_REQUIRED WORK_
Go to the line containing "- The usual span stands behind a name" and return it and each line after it exactly, through the end of the data below, and nothing more.

_PROVIDED MATERIAL_

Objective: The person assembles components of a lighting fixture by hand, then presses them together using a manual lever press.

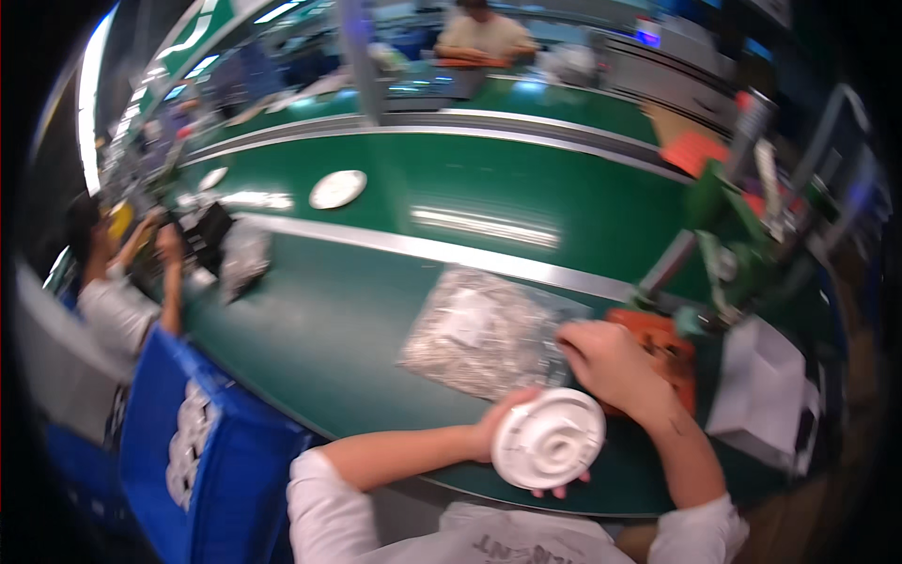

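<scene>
My left hand (500, 425) grips a white round plastic part (550, 439) with a raised ring in its middle, held tilted over the near edge of the bench. A clear plastic bag (474, 331), full of small pale pieces, lies flat just beyond it. My right hand (598, 355) is over the right end of this bag, its fingers curled and pressed together. Whatever sits between those fingertips is hidden or too small to name. Right beside that wrist is an orange tray (650, 343) with small dark things in it.
A green hand press (723, 254) and a white open box (763, 395) stand at the right. Past a metal rail, a white disc (338, 189) lies on the green belt. A blue bin (246, 461) holds white parts at the left. Co-workers sit left (113, 291) and across (484, 38).
</scene>
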Demonstrator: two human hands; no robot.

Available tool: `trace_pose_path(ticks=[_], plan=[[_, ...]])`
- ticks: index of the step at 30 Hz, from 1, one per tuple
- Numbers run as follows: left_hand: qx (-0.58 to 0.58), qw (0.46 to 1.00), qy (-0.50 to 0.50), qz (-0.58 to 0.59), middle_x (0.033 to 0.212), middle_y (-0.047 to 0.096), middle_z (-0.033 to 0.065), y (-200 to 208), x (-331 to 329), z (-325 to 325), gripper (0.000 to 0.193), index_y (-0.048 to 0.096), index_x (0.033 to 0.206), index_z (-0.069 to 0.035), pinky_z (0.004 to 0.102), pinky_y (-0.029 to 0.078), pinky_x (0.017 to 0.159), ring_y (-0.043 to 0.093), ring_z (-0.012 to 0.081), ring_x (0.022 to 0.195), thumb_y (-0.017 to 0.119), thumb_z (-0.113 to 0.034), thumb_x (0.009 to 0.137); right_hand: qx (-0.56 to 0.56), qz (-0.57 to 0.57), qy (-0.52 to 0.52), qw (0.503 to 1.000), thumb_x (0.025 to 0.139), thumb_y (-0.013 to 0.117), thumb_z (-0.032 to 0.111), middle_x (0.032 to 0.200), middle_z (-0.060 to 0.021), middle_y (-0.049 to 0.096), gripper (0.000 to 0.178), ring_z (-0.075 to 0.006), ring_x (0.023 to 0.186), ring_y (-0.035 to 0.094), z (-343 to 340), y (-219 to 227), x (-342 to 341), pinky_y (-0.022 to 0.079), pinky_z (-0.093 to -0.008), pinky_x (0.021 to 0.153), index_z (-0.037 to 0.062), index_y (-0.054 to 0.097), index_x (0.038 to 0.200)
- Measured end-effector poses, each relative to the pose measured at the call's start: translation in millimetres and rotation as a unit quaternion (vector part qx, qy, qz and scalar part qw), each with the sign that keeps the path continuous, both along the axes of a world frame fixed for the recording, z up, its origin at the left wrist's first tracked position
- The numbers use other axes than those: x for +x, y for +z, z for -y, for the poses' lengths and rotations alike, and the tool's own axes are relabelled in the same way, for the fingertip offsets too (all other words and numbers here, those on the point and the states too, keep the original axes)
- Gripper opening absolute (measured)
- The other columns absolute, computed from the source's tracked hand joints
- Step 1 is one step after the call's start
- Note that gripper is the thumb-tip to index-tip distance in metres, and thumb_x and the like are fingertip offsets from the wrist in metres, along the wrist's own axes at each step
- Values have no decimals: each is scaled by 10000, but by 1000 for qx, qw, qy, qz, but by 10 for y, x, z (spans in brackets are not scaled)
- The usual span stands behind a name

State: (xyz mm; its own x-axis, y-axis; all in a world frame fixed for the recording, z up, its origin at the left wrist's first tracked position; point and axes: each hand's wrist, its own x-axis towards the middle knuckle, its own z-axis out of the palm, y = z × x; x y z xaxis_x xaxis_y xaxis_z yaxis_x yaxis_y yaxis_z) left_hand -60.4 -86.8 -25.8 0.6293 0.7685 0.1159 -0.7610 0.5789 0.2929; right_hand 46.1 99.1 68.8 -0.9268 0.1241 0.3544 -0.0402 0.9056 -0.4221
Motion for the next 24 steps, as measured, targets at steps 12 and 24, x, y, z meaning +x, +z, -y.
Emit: trace_pose_path(ticks=[12,24], plan=[[4,996,51,72,1524,367,459,91,-4,-32,1258,192,1660,-35,601,565,926,588,581,1234,435,-927,808,-227,-45,-31,972,931,730,66,942,-138,785,266,-260,838,785,102,217,390,602,-323,747,28,707,1194],[-7,987,158,38,1433,448,474,276,-47,-10,1210,311,1623,-116,546,624,797,650,567,1118,300,-998,796,-116,-86,24,989,875,756,45,947,-114,760,142,-294,879,742,103,330,525,585,-381,769,32,743,1016]])
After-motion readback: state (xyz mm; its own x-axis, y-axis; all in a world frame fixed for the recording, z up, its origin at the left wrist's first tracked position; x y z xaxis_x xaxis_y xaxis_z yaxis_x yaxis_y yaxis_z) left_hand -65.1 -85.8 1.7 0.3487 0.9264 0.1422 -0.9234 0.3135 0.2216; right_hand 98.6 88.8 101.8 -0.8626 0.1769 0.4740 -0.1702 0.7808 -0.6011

_TASK RESULT_
- The usual span stands behind a name

State: (xyz mm; its own x-axis, y-axis; all in a world frame fixed for the recording, z up, its origin at the left wrist's first tracked position; point and axes: each hand's wrist, its own x-axis towards the middle knuckle, its own z-axis out of the palm, y = z × x; x y z xaxis_x xaxis_y xaxis_z yaxis_x yaxis_y yaxis_z) left_hand -60.4 -86.8 -25.8 0.6293 0.7685 0.1159 -0.7610 0.5789 0.2929; right_hand 46.1 99.1 68.8 -0.9268 0.1241 0.3544 -0.0402 0.9056 -0.4221
Motion for the next 24 steps, as measured, targets at steps 12 and 24, x, y, z meaning +x, +z, -y.
Emit: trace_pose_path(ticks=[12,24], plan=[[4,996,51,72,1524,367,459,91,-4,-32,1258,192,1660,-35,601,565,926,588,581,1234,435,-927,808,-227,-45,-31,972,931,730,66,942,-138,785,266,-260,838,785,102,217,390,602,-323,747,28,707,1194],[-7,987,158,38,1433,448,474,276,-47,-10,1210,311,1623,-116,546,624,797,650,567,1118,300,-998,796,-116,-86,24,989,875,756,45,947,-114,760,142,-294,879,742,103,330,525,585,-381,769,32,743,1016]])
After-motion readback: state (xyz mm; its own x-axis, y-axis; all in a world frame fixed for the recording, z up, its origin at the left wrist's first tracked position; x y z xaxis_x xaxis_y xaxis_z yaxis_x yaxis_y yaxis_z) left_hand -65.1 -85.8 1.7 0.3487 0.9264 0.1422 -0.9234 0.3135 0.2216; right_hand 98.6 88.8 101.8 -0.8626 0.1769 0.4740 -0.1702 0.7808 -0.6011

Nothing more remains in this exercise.